Si vous avez un petit souci de cholestérol, n’ouvrez surtout pas ce livre. Même la couverture risquerait de vous le faire grimper. Le titre ne trompe pas.

Le beurre de Manako de Asako Yuzuki, trad. de Mathilde Tamae-Bouhon
Car derrière une histoire de tueuse en série manipulatrice, se cache une histoire gastronomique à la française en plein cœur du Japon. Joël Robuchon devrait valider sans hésitation !Une enquête menée par une journaliste gourmande et fascinée qui dévoile un pays patriarcal avec toutes les injonctions et inégalités qui pèsent sur les femmes

Délicieux, mais un poil écœurant… doublement

Incipit (et peut-être un petit peu plus si entente)
Les étroites habitations aux façades écrues s'étirent à perte de vue le long des collines en pente douce.


4e de couv, résumé de l'éditeur ou trouvé ailleurs (pas de moi, donc)
Le quotidien de Rika, jeune journaliste ambitieuse mais surmenée, est bouleversé quand elle rencontre Manako, une femme accusée d’avoir assassiné trois de ses amants.

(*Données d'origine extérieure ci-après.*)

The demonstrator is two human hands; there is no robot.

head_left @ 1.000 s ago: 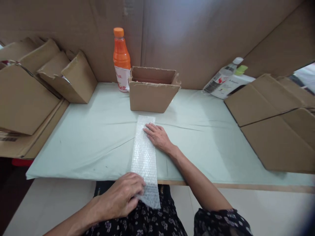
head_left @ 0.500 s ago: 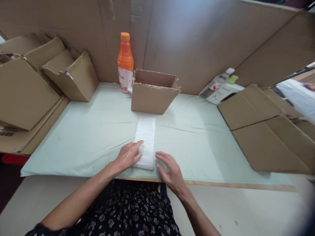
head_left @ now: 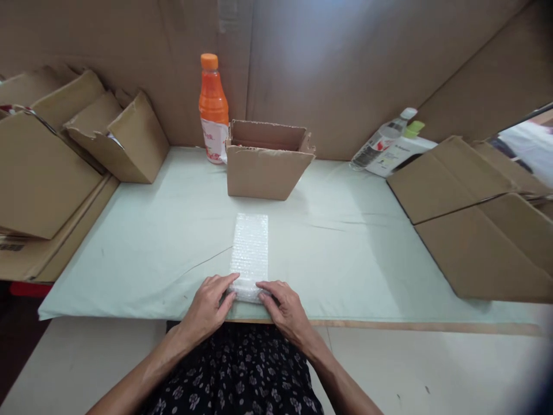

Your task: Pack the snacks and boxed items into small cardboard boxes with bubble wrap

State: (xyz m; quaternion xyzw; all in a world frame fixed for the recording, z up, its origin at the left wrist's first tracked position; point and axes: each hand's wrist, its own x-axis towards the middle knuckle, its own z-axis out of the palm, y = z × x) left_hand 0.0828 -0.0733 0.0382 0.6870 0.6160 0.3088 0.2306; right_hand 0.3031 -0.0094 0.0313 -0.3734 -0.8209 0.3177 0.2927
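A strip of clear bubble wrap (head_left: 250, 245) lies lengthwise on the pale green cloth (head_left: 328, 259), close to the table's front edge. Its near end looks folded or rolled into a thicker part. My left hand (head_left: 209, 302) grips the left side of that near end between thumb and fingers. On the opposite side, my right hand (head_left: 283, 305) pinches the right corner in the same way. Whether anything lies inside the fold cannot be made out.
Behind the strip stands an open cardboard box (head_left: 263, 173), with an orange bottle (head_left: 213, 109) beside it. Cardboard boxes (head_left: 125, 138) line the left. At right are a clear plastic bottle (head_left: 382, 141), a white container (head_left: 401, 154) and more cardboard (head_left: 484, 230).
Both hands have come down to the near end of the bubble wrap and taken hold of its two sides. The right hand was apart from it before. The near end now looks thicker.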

Pleine d’assurance, Manako ne cache pas son amour pour la cuisine somptueuse grâce à laquelle elle a su garder ses hommes. Rika veut à tout prix l’interviewer, et Manako y consent à condition que celle-ci se plie à ses demandes culinaires. Fascinée par ce personnage, Rika accepte. Mais en changeant de régime alimentaire, elle gagne quelques kilos et pour la première fois, subit le regard des autres.

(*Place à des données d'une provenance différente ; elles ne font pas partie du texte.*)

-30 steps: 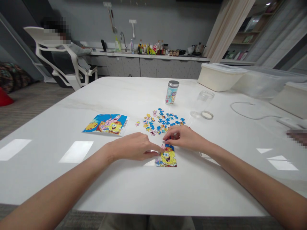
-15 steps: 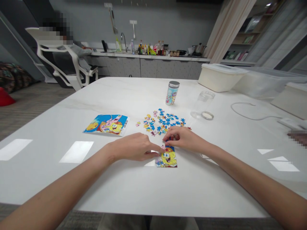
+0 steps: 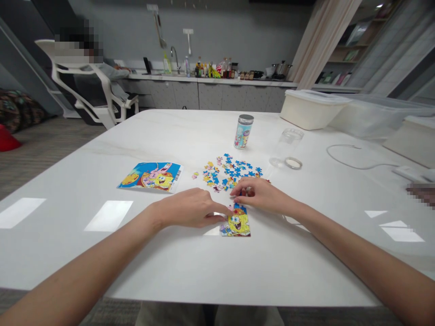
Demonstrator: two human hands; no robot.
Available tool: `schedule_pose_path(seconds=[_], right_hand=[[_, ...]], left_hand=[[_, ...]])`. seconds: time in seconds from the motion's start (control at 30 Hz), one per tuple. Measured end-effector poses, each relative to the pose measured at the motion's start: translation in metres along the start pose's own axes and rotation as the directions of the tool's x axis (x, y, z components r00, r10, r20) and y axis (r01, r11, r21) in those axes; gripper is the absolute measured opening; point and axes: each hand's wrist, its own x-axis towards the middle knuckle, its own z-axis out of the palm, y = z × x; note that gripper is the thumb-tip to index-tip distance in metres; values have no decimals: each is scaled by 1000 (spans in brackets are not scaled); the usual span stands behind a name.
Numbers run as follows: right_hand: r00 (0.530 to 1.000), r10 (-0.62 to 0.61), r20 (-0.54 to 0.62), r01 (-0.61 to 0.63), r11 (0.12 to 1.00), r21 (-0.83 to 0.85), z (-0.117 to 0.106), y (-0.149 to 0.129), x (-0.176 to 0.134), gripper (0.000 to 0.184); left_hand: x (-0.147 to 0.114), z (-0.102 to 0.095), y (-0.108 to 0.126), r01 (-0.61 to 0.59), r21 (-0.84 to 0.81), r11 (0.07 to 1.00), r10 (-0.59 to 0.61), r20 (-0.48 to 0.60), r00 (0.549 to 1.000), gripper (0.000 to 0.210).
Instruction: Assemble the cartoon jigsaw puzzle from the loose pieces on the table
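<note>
A partly joined jigsaw puzzle [image 3: 239, 225] with a yellow cartoon face lies before me on the white table. Against its upper left edge rests the stretched index finger of my left hand [image 3: 190, 209]; the thumb is held apart below. My right hand [image 3: 255, 192] is at the upper edge, thumb and index finger curled around a blue puzzle piece [image 3: 237, 204] that they partly hide. Just beyond the hands spreads a heap of loose puzzle pieces [image 3: 238, 170], mostly blue and yellow. To the left lies a picture sheet [image 3: 152, 176] with matching cartoon figures.
A printed tin [image 3: 242, 132] stands behind the heap. Right of it are a clear jar [image 3: 288, 144] and a ring-shaped lid [image 3: 293, 163]. Storage boxes [image 3: 311, 111] and a white cable [image 3: 356, 167] occupy the right side. Someone sits in an office chair [image 3: 105, 90] at far left.
My right thumb has lifted slightly, and more blue shows beneath it at the puzzle's upper edge. My left hand stays at the puzzle's left edge.
</note>
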Motion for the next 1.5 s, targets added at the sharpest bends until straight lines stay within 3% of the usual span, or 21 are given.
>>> schedule_pose_path(seconds=[0.2,0.37,0.7,1.0,1.5], right_hand=[[993,77,-94,-80,996,-29,-4,-1,2,13],[991,38,-128,-54,991,-123,-8,-2,0,14],[995,-40,-88,12,953,-302,-11,0,-3,6],[997,-25,-78,-2,942,-335,-13,-3,-6,3],[997,-12,-70,-14,933,-359,-15,1,-7,7]], left_hand=[[-1,1,0,-4,11,1000,4,-8,1000,30],[-1,0,-1,-21,9,1000,22,-36,999,30],[0,0,0,51,59,997,-50,-11,999,23],[1,4,-3,91,242,966,-100,25,995,19],[1,4,-4,59,264,963,-62,4,998,18]])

Entre emprise et velléités d’indépendance, Rika va mener son enquête sur le passé trouble de Manako, tout en prenant conscience des injonctions de la société à l’endroit des femmes.

Inspiré d’un fait divers qui a défrayé la chronique, Le beurre de Manako est un roman délicieux saupoudré de tension psychologique et un portrait panoramique du Japon contemporain.